**THE TASK:** Lift out all lines below that contain "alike".

Records contained in a dataset:
*** Begin section ***

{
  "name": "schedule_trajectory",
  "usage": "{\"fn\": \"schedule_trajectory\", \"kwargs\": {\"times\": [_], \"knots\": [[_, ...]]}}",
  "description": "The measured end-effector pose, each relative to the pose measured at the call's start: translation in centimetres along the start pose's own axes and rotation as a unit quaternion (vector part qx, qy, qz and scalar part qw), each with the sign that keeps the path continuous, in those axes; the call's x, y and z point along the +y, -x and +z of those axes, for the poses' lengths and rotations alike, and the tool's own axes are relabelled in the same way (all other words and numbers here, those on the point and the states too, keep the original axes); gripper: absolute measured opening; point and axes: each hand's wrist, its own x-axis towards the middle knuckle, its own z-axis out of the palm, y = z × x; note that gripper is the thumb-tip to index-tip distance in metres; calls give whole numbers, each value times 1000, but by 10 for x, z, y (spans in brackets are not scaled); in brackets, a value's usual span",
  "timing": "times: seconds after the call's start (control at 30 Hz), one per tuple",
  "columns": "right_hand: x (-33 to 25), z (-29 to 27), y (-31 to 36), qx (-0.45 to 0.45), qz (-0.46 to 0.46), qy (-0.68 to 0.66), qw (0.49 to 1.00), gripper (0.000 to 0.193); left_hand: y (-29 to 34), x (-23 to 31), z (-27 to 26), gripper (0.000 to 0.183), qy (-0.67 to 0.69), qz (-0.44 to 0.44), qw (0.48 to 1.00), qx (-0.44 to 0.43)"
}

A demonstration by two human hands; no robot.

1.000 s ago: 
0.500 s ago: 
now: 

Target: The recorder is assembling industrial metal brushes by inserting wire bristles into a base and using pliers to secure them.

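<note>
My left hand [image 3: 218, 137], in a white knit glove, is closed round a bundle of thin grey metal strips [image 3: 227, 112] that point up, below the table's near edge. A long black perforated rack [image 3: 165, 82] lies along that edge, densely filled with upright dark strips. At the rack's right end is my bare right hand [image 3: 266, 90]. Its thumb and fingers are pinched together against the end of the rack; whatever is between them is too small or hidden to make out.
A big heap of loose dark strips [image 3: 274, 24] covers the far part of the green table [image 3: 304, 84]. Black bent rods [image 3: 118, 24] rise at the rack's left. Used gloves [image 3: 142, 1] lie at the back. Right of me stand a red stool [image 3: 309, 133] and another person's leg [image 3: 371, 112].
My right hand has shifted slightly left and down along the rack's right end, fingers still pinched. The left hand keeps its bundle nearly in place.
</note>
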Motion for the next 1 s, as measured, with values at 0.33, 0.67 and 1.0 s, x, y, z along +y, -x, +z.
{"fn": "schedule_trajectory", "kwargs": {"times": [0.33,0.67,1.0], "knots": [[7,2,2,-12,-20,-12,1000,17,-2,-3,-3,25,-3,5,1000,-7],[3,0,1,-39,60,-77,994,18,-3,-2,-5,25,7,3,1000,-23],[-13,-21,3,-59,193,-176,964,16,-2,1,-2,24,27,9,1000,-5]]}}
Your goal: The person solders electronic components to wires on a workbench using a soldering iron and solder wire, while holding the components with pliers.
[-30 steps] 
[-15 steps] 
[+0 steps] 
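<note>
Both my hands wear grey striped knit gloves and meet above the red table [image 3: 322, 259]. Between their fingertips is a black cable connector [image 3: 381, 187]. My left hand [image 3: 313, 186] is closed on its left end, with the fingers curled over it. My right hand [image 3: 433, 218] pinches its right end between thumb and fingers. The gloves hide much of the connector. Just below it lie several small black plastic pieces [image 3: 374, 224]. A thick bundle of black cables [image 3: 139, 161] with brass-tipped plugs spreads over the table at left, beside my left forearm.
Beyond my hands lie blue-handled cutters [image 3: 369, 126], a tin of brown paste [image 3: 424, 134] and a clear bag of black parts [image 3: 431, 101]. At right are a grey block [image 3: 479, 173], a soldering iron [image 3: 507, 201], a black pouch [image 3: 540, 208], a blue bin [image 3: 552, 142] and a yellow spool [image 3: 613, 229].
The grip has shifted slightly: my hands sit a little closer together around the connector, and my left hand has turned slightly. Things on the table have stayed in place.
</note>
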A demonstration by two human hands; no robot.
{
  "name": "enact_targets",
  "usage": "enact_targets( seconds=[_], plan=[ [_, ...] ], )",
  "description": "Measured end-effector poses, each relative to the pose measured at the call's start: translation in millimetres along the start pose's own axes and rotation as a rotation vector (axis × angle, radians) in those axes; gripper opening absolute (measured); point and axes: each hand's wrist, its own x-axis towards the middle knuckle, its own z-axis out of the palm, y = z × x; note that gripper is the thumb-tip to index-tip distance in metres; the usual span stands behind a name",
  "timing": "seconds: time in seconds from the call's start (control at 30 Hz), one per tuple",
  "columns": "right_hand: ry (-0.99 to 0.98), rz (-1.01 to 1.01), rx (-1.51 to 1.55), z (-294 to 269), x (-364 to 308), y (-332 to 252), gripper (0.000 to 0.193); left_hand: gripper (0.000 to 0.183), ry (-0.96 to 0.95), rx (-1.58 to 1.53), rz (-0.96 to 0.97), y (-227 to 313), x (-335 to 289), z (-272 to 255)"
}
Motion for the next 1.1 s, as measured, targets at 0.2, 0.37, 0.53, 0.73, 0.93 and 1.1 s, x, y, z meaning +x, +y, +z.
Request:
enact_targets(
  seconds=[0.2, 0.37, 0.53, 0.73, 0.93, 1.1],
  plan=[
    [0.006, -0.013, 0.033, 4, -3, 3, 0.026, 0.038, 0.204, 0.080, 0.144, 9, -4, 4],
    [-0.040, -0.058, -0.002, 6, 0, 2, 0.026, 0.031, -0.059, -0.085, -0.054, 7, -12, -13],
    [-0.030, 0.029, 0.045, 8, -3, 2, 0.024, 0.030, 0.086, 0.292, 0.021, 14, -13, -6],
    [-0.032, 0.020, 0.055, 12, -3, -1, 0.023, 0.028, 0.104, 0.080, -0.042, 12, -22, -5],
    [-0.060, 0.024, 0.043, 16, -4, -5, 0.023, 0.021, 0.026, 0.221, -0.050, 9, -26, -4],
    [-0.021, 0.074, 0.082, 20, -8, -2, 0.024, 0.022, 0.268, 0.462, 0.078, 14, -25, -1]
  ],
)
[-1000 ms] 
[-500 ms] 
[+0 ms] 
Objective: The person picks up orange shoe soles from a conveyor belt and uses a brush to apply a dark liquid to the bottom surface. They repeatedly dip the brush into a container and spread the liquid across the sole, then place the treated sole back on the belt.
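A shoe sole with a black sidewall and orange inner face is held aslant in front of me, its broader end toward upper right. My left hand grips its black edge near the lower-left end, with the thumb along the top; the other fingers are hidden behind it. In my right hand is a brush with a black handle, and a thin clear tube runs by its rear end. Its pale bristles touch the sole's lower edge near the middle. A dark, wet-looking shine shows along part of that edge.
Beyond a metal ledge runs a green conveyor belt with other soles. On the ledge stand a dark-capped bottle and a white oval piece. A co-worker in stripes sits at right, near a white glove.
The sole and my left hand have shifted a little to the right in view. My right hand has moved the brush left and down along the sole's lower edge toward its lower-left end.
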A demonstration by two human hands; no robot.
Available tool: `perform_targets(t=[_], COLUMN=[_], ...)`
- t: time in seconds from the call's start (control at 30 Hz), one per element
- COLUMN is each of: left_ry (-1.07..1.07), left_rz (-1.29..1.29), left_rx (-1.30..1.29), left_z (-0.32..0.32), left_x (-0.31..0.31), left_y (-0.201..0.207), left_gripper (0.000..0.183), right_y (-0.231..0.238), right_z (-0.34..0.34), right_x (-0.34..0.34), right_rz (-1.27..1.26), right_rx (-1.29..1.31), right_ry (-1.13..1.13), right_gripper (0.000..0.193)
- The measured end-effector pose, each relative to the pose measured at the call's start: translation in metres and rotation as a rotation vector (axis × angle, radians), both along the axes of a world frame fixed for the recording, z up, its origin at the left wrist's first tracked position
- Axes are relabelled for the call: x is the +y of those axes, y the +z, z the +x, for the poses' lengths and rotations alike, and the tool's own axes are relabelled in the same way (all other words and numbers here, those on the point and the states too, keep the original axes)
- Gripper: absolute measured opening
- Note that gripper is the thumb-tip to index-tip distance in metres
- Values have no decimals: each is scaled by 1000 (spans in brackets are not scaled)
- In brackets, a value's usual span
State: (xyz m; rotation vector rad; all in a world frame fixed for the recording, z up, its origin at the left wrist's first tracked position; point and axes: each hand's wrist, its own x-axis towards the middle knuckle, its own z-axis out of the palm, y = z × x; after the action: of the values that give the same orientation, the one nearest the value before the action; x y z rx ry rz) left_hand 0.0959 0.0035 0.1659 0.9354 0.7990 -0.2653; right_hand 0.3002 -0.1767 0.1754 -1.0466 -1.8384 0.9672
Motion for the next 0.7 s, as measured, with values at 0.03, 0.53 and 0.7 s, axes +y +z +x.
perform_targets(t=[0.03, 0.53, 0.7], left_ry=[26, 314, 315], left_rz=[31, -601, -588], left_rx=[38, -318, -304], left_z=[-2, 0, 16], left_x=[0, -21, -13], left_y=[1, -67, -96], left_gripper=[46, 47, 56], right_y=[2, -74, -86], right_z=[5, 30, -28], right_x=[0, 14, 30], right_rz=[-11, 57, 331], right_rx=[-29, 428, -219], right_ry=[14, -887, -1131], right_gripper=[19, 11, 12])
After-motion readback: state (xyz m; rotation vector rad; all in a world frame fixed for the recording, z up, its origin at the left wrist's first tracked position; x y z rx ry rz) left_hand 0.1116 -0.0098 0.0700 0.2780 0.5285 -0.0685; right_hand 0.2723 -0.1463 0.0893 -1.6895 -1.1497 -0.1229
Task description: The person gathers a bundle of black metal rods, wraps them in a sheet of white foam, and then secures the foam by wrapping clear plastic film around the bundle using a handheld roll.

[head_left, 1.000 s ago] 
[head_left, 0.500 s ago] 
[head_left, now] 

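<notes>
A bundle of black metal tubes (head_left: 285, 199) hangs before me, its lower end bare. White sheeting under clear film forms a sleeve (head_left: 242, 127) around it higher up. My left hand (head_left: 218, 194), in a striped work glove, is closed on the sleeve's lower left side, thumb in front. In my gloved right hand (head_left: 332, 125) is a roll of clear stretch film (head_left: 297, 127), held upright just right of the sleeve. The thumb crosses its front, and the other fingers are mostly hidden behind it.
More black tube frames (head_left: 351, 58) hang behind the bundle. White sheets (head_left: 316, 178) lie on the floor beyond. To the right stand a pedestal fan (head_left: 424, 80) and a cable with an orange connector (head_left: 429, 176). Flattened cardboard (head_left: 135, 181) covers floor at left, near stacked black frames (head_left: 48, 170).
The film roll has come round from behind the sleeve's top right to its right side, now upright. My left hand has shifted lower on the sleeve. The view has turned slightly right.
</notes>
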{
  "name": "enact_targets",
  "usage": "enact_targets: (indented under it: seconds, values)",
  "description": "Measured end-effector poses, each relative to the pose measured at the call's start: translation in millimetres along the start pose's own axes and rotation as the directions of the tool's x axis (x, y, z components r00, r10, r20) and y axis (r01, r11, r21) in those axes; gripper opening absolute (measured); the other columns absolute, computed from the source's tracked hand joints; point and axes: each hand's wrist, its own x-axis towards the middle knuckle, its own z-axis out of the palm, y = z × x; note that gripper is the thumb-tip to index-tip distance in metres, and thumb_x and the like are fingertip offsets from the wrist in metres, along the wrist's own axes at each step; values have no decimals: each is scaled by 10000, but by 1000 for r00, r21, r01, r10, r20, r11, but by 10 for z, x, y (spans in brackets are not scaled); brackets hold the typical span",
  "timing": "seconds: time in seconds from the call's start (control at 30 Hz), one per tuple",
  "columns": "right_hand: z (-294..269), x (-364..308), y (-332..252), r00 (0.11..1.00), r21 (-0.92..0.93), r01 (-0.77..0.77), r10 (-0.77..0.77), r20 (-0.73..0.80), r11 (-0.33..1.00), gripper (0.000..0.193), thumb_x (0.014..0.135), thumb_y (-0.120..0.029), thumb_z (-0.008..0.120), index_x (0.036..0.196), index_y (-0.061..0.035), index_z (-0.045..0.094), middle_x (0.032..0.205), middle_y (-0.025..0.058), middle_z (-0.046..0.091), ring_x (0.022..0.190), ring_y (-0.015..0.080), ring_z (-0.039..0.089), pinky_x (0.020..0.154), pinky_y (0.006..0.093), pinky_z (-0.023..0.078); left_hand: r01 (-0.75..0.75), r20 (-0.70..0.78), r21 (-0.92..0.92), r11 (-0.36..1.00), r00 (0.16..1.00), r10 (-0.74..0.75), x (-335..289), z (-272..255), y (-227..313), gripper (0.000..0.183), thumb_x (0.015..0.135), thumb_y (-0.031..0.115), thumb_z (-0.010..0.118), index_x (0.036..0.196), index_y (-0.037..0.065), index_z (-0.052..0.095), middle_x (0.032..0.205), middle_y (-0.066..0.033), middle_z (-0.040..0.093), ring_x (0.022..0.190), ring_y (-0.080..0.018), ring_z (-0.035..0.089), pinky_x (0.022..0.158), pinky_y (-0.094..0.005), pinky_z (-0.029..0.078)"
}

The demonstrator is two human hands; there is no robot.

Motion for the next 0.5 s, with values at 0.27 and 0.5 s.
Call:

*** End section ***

**SOLUTION FOR THIS PROBLEM:**
  "description": "The measured end-effector pose, each relative to the pose measured at the call's start: translation in centimetres along the start pose's own axes and rotation as a unit quaternion (vector part qx, qy, qz and scalar part qw), each with the sign that keeps the path continuous, in those axes; the call's x, y and z point along the +y, -x and +z of those axes, for the poses' lengths and rotations alike, and the tool's own axes are relabelled in the same way (all other words and numbers here, those on the point and the states too, keep the original axes); gripper: absolute measured opening; point and axes: each hand's wrist, its own x-axis towards the middle knuckle, its own z-axis out of the palm, y = z × x; note that gripper is the thumb-tip to index-tip distance in metres; calls give whole numbers, each value times 1000, but by 10 for x, z, y (spans in brackets are not scaled); in brackets, a value's usual span",
- Axes are relabelled for the call: x is the +y of those axes, y the +z, z the +x, for the poses' lengths and rotations alike, and the tool's own axes are relabelled in the same way (all other words and numbers here, those on the point and the states too, keep the original axes)

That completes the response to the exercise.